What is needed: Copy exactly the line containing "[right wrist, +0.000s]" and all lines after it, through the last line of the material below; omit everything before it.

Provided records:
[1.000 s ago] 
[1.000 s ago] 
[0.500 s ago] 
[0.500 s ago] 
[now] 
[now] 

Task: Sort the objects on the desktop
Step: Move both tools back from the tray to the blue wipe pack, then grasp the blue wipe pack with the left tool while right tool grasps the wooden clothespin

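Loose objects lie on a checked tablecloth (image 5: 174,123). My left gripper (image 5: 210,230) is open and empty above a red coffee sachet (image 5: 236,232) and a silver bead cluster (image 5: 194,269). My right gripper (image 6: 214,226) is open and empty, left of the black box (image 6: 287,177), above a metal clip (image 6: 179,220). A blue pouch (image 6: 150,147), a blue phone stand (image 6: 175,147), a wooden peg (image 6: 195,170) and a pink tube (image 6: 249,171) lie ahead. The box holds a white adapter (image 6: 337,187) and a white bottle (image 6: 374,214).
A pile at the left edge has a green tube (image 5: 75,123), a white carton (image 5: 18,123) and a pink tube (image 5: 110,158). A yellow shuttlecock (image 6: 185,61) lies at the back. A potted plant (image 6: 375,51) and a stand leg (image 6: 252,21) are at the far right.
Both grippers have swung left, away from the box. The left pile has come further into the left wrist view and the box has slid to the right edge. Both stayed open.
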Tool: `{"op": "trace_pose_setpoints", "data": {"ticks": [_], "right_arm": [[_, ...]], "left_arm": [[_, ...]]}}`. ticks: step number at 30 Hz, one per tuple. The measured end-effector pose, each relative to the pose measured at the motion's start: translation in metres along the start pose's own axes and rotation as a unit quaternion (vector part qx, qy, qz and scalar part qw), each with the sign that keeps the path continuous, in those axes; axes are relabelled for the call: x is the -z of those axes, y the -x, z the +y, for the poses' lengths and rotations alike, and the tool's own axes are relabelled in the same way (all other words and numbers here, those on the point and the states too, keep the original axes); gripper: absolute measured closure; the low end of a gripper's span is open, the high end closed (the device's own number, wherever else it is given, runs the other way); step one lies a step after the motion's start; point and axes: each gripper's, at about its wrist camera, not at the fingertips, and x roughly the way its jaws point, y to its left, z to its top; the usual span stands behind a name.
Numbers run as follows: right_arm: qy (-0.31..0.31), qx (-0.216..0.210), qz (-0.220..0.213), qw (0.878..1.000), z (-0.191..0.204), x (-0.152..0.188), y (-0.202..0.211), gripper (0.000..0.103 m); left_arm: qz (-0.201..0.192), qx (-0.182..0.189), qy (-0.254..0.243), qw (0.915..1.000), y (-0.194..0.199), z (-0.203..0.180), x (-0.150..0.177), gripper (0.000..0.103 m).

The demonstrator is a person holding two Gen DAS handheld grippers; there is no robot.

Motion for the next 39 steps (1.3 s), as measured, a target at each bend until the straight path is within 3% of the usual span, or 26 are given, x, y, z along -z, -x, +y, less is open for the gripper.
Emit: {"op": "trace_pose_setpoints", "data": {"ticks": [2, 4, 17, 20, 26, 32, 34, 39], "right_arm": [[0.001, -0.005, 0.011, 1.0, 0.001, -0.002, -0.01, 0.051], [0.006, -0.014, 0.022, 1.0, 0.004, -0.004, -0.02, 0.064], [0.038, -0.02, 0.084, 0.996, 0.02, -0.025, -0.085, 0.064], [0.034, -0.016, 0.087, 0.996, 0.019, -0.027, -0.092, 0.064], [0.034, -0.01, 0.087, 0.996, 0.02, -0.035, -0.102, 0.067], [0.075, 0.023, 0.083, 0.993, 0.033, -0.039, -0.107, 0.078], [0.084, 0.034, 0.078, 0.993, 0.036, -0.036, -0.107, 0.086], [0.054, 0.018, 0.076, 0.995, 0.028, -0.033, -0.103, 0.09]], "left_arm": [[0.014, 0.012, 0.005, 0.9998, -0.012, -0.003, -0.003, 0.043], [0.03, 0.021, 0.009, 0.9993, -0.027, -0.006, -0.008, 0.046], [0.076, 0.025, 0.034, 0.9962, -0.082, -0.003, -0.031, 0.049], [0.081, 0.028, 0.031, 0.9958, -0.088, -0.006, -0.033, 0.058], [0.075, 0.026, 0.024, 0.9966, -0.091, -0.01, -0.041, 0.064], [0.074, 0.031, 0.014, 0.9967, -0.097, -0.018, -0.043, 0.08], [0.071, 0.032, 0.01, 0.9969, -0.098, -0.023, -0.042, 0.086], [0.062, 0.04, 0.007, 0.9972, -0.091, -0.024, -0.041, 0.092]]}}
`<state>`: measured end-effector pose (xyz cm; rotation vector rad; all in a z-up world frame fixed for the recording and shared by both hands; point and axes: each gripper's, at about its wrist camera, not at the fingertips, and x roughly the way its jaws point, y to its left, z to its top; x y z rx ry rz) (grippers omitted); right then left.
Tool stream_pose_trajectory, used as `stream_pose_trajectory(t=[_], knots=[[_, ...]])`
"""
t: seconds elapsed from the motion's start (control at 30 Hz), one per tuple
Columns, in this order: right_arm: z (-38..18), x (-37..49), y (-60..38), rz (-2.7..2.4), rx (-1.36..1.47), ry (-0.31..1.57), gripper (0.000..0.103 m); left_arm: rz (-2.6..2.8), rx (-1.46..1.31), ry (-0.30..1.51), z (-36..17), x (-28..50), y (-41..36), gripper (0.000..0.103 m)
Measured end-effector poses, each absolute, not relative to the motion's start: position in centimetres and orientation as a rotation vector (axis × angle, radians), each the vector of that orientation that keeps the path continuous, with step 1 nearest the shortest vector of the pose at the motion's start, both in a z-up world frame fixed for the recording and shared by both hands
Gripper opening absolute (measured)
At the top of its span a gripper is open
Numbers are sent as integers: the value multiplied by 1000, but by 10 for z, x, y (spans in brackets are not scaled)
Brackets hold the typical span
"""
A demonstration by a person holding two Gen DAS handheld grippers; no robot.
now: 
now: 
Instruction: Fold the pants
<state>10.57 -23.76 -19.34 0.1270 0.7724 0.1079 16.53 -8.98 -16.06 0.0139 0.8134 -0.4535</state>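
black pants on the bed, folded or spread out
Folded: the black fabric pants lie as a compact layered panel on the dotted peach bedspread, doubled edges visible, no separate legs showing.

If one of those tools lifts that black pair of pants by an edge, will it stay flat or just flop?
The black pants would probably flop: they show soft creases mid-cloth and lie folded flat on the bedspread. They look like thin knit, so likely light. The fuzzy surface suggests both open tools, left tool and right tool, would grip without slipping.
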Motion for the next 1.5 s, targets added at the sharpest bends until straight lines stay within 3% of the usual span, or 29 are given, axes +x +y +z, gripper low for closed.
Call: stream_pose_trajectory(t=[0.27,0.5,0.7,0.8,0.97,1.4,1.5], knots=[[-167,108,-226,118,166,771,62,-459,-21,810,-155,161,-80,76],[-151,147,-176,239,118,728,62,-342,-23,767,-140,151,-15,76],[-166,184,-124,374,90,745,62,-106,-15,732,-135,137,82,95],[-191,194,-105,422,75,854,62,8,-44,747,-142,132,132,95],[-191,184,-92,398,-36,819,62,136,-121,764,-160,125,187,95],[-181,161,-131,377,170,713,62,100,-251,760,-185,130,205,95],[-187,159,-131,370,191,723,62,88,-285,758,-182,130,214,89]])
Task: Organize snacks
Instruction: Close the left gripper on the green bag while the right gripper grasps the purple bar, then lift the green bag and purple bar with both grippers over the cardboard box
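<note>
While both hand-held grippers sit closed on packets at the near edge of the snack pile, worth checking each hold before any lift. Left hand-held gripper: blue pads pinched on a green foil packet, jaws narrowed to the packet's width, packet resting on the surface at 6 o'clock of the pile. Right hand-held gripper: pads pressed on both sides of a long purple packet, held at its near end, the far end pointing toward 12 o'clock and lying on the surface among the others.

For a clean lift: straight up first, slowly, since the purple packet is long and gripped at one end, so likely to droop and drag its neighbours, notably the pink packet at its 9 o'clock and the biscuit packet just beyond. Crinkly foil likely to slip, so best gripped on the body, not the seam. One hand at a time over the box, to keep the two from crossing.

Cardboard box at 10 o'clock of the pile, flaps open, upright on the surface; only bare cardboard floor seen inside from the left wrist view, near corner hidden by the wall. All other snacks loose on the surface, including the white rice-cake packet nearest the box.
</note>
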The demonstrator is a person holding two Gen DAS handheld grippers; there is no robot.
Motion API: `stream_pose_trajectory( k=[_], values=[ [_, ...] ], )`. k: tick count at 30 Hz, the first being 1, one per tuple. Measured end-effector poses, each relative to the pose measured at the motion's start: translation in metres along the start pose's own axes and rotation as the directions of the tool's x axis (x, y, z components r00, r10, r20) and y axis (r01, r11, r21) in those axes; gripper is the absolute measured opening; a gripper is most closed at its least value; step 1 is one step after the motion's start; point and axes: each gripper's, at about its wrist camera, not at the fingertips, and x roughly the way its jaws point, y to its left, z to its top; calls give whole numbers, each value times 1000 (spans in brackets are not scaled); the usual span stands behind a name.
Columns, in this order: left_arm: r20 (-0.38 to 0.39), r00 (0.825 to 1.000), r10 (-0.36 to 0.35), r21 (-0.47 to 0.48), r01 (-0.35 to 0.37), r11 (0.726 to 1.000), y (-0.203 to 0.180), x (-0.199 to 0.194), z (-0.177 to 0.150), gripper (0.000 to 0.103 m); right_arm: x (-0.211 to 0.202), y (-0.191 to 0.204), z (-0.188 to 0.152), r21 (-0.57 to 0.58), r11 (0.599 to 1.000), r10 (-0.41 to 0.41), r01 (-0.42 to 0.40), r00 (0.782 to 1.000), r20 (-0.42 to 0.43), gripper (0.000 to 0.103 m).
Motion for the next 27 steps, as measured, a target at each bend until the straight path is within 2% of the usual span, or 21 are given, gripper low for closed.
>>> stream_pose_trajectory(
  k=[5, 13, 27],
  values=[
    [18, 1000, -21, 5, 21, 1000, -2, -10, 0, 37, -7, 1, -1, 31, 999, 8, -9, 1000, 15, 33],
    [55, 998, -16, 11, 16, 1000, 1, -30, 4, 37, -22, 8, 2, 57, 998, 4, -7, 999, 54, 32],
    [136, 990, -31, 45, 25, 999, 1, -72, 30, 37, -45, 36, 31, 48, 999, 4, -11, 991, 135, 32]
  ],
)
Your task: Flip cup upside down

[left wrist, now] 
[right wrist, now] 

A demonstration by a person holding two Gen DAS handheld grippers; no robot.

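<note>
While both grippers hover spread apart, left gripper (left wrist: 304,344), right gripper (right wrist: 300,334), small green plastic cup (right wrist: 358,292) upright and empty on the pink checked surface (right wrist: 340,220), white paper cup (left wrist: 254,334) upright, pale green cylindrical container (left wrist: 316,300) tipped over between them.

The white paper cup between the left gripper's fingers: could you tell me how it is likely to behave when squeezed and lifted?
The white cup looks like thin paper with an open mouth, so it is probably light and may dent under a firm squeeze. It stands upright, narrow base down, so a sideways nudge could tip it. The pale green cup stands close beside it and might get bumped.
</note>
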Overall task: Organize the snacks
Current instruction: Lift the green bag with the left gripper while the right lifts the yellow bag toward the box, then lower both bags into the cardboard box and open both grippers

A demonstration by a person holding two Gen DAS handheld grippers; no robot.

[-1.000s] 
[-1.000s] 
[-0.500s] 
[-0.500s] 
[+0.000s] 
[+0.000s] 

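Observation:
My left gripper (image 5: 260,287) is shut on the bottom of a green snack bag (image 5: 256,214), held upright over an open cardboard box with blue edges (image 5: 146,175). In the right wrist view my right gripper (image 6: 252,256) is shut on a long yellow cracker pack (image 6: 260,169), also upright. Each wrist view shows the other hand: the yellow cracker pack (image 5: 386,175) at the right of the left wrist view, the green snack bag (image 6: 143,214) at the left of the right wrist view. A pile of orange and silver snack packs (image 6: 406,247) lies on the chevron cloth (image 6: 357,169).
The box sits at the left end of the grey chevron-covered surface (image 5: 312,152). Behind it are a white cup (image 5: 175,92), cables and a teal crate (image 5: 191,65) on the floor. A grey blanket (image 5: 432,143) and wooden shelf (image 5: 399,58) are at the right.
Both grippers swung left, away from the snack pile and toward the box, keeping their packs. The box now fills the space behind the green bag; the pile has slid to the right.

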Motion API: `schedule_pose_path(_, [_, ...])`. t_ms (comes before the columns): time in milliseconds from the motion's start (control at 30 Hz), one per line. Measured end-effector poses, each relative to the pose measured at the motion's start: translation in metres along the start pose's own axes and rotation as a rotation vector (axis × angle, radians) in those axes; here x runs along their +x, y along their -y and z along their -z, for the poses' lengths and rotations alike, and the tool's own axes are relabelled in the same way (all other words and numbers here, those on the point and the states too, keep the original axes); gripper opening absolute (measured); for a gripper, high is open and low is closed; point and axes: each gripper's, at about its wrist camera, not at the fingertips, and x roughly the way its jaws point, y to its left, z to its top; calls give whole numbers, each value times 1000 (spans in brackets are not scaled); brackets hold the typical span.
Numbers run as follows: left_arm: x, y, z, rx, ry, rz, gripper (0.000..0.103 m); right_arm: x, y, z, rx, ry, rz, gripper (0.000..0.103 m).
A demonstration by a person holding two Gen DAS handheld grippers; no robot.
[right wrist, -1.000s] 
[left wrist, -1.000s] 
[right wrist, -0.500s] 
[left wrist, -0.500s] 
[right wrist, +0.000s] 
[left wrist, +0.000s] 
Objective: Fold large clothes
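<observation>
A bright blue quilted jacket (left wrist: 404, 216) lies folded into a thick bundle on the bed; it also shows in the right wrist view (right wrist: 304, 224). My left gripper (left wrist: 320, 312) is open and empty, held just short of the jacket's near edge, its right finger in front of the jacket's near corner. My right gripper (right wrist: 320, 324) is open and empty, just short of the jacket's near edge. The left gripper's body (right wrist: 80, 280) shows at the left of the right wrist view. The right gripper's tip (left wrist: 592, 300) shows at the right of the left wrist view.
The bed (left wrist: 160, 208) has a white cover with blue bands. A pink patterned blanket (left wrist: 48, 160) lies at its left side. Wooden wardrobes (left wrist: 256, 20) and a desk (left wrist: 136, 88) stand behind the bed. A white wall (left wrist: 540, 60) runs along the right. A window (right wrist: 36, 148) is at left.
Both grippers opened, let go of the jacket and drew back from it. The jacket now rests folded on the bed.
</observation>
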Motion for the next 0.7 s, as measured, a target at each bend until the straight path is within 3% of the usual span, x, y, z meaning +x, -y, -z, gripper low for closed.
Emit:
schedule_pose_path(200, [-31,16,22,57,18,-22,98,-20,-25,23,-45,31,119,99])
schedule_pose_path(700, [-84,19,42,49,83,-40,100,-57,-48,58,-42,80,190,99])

Response below:
[right wrist, +0.000s] 
[left wrist, +0.000s] 
Objective: Fold large clothes
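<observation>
A bright blue quilted jacket (left wrist: 404, 216) lies folded into a thick bundle on the bed; it also shows in the right wrist view (right wrist: 304, 224). My left gripper (left wrist: 320, 312) is open and empty, held just short of the jacket's near edge, its right finger in front of the jacket's near corner. My right gripper (right wrist: 320, 324) is open and empty, just short of the jacket's near edge. The left gripper's body (right wrist: 80, 280) shows at the left of the right wrist view. The right gripper's tip (left wrist: 592, 300) shows at the right of the left wrist view.
The bed (left wrist: 160, 208) has a white cover with blue bands. A pink patterned blanket (left wrist: 48, 160) lies at its left side. Wooden wardrobes (left wrist: 256, 20) and a desk (left wrist: 136, 88) stand behind the bed. A white wall (left wrist: 540, 60) runs along the right. A window (right wrist: 36, 148) is at left.
Both grippers opened, let go of the jacket and drew back from it. The jacket now rests folded on the bed.
</observation>
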Motion for the next 0.7 s, as measured, a target at each bend until the straight path is within 3% of the usual span, x, y, z meaning +x, -y, -z, gripper low for closed.
Emit:
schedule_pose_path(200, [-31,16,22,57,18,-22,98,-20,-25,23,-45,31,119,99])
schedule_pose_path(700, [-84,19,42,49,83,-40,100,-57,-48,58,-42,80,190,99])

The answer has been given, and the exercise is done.